Simplistic in nature, its origin is steeped in the 19th century Industrial Revolution. And because of the commercial industry’s later years of co-opting the concept and muddying the waters of what true Folk Art is, finding antique folk art is like a treasure hunt — road-mapping our society to its roots.

Carnival antique folk art

The 19th century was the beginning of the traveling carnival, specifically in rural North America. Among the antique folk art you can find today are the remnants of this time in history — whether it’s juggling pins, quirky handmade carnival punks or carnival horse heads. Any of these items are sure to bring about questions and conversation. Because they are incredibly unique, antique folk art pieces can be strategically placed to create a pop of interest in a room. Some of the more controversial pieces, however, certainly will bring discussion at parties! If you have a room dedicated to the history of Americana, pieces from this time would be key editions. Antique folk art carnival banners can be used in game rooms where friends meet for pool, poker and darts.

Folk art & weather vanes

Weather vanes are a mainstay in designer folk art and have been utilized for centuries. Originally weather vanes were used, and are still used, to monitor the direction of wind to detect potential weather situations and were shaped like animals such as roosters, horses or pigs. This antique folk art was often made of iron or copper. Collectors now find weather vanes on stands to use for decoration. A great spot for them is a kitchen counter next to a vase of fresh flowers. Or several of them can be grouped to hang on the wall to create an art installation in a den. Farm-to-table restaurants are also an appropriate location to showcase antique folk art such as weather vanes. They can be part of a backdrop and landscape to help create an authentic feel.

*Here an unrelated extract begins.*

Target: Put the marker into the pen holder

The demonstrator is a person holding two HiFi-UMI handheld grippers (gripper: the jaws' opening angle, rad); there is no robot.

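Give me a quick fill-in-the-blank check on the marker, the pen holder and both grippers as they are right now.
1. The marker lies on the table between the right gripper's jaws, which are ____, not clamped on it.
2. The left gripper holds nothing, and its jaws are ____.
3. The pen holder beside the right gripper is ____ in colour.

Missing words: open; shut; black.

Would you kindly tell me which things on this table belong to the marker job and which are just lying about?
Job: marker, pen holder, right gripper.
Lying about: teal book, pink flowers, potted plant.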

Use folk art for decorative storage

Blanket chests are a typical find in antique folk art and were popular through the 19th century. They were made of sturdy wood, often hand-painted and had multiple uses for the working class family. These designer folk art items were not only for convenient storage of blankets on cold nights but also doubled as seating because multiple chairs in a modest household were a luxury. They were often made of pine and only extremely wealthy families acquired these chests in other woods like mahogany or walnut.

These chests are still a wonderfully solid piece of furniture to use for preserving your favorite linens or can be used to store delicate clothing, as they were typically lined with cedar to keep away insects. These antique folk-art pieces are ideal to also use as a functional place to display collectibles right on top. Put in a prominent spot in a living room or use it as a coffee table if you have acquired a shorter version. Put one against the wall next to the front door and place a colored glass dish or bowl on top of it. You then have a decorative location to place mail.

Advertising boxes

Designer folk art brings other functional items to the table, so to speak, such as advertising boxes. Being a less expensive wood, these boxes are usually made of pine but can also be constructed of metal. They were used in shipping and displaying products. Prop one up on an end table to store books you want to reach easily or place one on a shelf to store card games.

Pantry boxes

Shaker pantry boxes are another example of antique folk art that is highly collectable. Shakers lived a simple and modest lifestyle so the antique folk art derived from their culture was of practical use. These pantry boxes were often made of bentwood, pine or maple and were used to store dry items. They were usually tiered with an assortment of sizes for stacking and easy storage. If you have multiples, you can place these boxes under a side table to add character and utility, as you store items inside of them. If you are low on space, they also make great statement pieces all their own as they sit on top of a kitchen bar or island — while keeping your most treasured cooking tools inside.

What is good to remember when decorating with antique folk art is to not be tied down to the theme. Because these pieces are one-of-a-kind and eclectic, they’ll be statement items in any room, so long as they’re thoughtfully placed. It’s all about finding the right quality pieces and staying creative.